What a disaster ! The ISS product refused to deinstall cleanly. It left a remnant of the Firewall behind that blocked Internet connectivity for both wired and wireless connections. This effectively made usage of any of CA's web based tools impossible. Downloading a deinstaller to a USB drive was ineffective since the tool will not run without an Internet connection. The Firewall remnant could not be deinstalled since it kept requesting the installation CD, even though the ISS product was installed via a download. Also, the deinstall kept hanging on the CA Parental Controls, despite the fact that I had never installed this feature.

So, after twelve (12) hours, two system restores, and a number of registry edits and manual deletions later I had finally removed ISS sufficiently that I was able to restore Internet connectivity and install another security product. Needless to say I will not be reinstalling ISS !

In my twenty years of using and supporting Windows systems I have never gone through an experience like this.



I am a CA employee and used previous versions successfully but the last 2 version are junk. Stay away!! The support stinks and please do not allow them to take control of your machine. All they know is uninstall/reinstall and fowling up what is still working. You cannot trust the product from one boot to another.


Michael Ellis

I had the old CA ISS on my older computer and it was fantastic. The firewall was a bit too powerful but the computer was untouchable and the software worked great.
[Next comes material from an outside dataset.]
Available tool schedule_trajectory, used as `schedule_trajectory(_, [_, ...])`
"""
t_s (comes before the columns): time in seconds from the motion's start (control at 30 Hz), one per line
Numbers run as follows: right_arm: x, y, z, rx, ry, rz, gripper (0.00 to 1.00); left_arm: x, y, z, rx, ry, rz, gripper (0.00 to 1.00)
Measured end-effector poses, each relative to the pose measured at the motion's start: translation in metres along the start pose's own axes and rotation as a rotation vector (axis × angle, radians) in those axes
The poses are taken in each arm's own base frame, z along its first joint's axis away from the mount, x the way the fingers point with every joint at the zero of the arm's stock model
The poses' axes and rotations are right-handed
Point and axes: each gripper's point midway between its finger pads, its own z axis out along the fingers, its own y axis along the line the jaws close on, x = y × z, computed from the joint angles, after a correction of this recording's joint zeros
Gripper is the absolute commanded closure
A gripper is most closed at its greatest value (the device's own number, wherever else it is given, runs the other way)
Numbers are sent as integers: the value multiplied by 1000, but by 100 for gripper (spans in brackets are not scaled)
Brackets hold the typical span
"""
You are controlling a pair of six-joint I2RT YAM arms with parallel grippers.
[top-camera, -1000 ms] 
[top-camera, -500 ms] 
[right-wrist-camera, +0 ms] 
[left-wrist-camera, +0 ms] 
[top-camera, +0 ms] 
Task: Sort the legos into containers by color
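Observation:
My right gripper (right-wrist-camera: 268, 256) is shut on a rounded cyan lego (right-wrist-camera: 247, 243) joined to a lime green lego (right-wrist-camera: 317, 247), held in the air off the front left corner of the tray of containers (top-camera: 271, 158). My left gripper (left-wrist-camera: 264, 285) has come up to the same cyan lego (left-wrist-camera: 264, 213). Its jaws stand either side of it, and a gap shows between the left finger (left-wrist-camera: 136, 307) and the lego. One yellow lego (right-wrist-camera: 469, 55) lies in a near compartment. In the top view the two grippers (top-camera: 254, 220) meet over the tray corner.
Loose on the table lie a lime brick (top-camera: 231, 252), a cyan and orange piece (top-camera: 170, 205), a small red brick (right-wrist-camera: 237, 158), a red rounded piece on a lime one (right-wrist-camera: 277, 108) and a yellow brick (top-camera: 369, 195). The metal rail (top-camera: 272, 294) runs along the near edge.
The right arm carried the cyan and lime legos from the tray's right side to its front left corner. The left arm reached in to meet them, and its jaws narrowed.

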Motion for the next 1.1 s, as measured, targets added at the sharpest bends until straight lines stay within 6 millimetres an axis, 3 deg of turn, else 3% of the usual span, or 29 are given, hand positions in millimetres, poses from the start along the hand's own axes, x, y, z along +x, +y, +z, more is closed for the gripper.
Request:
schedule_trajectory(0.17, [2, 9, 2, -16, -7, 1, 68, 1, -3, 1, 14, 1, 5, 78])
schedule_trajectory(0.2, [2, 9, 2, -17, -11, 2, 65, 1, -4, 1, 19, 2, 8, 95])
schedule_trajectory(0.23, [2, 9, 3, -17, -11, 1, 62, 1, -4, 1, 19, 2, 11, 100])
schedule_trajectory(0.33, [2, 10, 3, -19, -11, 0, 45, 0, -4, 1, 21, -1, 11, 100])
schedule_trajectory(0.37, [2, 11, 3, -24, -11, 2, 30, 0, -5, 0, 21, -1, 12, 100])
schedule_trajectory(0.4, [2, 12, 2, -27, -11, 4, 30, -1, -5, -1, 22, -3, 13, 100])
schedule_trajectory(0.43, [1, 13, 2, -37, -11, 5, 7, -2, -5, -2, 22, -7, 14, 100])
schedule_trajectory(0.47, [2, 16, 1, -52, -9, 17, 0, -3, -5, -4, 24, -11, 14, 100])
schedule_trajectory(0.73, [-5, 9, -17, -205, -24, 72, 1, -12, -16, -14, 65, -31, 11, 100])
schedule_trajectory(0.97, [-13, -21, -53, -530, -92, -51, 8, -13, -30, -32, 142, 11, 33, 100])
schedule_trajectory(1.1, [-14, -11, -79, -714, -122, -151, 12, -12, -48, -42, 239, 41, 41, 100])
This new software is complete garbage. Not only is the software bad and expensive, but it has serious problems with compatibility with different screen resulutions with leaves you with unworkable drop down menus. If you are thinking of buying this, just don't!


ps You are right about the settings. I think they may leave certain settings off because the frak with your computer though.



I never figured CA would get big enough to attempt to make an internet suite.  I am always skeptical of suites mainly because every computer I've installed them on (ranging from Norton to others) always takes a big performance hit (I expect a performance hit nonetheless). 


Ignorance is man's greatest enemy.



Are there any more lesser known AV programs youd like to test before you get to the ones people will actually use?  



They are as familiar to anyone knowledgable of security as Adaware, SpyBot, and Norton are. They are perhaps best known for grabbing up and ruining PestPatrol, which was at the time the best SpyWare scanner you could get your hands on. I have always avoided them as a rule of thumb, but I would hardly rate them as a lesser known company, although I would rate them much lesser in the performance category.